Patryk Szczerbiński: "Monza to bardzo ciekawy tor. Mam z niego bardzo dobre wspomnienia. Za pierwszym razem, gdy tam jechałem, udało mi się uzyskać drugą pozycję w treningu, zaraz za Rene Rastem. Podczas testów szło nam bardzo dobrze. Mam nadzieję, że to przełoży się na wyniki w najbliższy weekend - wróci pewność siebie i zaliczę udany występ we Włoszech".
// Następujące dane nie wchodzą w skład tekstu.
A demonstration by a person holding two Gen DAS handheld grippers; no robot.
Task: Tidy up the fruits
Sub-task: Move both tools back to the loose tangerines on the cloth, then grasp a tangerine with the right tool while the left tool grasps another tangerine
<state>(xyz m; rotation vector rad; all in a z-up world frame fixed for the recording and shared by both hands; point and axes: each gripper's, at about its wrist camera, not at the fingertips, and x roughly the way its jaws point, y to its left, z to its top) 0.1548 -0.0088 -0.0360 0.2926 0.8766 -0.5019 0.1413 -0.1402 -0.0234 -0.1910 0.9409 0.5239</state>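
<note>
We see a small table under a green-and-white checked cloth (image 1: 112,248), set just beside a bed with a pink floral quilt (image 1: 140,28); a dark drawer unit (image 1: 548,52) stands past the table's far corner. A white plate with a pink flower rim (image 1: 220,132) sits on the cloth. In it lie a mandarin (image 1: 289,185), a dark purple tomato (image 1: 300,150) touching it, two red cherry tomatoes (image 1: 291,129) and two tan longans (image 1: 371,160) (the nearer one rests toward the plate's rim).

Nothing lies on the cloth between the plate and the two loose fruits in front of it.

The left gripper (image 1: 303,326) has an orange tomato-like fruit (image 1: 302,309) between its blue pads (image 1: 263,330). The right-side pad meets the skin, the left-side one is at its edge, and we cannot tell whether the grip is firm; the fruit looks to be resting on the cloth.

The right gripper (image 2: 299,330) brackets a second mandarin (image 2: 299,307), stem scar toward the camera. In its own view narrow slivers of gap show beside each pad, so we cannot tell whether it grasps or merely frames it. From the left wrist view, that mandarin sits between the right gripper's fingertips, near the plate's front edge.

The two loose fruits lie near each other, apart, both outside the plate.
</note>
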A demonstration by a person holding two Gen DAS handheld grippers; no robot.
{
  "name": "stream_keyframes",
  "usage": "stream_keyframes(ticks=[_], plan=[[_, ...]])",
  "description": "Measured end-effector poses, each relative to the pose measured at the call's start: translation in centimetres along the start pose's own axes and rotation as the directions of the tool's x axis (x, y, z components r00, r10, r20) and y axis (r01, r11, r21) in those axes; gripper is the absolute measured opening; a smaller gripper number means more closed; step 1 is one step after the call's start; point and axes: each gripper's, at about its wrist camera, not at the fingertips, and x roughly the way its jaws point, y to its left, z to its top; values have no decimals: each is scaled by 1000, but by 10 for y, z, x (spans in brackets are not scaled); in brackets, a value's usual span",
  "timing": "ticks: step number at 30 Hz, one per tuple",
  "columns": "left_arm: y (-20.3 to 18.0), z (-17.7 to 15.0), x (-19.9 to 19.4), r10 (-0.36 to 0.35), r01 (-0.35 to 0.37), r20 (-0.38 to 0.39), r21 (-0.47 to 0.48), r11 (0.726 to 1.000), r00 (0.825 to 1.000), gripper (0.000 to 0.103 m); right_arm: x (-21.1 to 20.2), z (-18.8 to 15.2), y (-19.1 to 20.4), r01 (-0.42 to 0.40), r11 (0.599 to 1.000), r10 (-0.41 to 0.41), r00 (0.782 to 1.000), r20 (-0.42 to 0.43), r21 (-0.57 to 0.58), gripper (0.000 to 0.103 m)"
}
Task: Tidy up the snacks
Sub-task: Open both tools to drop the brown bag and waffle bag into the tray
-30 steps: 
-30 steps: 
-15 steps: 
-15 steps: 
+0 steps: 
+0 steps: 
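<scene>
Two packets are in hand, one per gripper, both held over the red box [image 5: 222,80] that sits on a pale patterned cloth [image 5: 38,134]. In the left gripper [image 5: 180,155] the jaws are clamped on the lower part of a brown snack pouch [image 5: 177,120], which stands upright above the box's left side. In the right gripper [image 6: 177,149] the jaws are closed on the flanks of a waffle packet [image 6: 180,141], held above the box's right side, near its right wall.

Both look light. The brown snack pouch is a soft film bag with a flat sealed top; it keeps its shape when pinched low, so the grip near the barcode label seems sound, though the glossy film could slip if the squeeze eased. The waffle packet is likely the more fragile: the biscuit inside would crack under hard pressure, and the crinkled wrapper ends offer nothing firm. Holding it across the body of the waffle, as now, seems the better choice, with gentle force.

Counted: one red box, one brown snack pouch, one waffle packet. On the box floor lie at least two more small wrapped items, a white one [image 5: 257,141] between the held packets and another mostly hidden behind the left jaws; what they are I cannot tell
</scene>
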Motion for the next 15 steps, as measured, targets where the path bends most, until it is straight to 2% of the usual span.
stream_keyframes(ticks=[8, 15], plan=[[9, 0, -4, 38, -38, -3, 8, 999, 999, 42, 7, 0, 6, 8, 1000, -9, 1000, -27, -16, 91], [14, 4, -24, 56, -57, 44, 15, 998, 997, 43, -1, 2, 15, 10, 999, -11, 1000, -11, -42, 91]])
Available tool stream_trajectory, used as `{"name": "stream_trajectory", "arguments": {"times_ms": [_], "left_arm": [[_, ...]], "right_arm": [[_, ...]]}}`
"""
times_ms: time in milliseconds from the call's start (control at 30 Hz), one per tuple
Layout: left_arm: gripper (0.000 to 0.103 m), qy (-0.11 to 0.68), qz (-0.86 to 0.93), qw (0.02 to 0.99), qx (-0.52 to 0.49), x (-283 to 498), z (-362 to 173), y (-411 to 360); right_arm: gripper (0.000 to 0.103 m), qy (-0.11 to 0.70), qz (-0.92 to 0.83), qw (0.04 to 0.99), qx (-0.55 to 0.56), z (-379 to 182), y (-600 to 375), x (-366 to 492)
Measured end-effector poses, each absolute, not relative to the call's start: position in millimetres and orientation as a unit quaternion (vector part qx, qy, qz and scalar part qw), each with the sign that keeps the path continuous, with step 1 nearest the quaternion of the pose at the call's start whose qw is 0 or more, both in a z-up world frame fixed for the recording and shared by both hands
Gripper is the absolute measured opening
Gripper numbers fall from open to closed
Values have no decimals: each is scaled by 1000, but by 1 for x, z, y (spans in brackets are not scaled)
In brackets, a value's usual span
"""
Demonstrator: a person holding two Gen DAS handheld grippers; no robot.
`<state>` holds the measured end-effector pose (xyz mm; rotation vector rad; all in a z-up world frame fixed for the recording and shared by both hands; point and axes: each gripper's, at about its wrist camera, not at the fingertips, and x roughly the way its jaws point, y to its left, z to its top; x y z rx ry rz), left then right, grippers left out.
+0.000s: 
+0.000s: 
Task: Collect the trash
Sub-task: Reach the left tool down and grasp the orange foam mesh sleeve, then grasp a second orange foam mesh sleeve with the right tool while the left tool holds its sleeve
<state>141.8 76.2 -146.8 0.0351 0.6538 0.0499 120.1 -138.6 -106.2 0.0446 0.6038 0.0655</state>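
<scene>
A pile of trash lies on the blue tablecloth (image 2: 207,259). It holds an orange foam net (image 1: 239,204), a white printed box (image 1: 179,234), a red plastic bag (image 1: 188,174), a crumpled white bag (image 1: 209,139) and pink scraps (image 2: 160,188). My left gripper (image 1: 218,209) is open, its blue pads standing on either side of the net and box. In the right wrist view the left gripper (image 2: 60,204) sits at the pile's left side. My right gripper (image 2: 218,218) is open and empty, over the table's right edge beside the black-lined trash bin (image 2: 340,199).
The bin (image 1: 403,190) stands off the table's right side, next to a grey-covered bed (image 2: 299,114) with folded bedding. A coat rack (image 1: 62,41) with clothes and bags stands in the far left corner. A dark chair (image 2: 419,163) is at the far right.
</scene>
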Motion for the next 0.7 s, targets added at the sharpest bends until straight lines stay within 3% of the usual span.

O torze Monza opowiada Kuba Giermaziak: "Kluczem do szybkiego kółka na Monzie jest przede wszystkim bardzo dobre wyczucie hamulców. Na tym torze najskuteczniej zyskuje się czas właśnie podczas hamowania. To bardzo szybki tor, na którym są długie proste i tylko kilka szykan i zakrętów. Drugim dużym wyzwaniem jest ustawienie auta tak, aby dotrwało do mety - ta trasa ma to do siebie, że w samochodach Porsche często pęka tu lewa tylna opona. Wszyscy inżynierowie i kierowcy najbardziej obawiają się właśnie o nią. Trzeba więc dowieźć wynik do samego końca".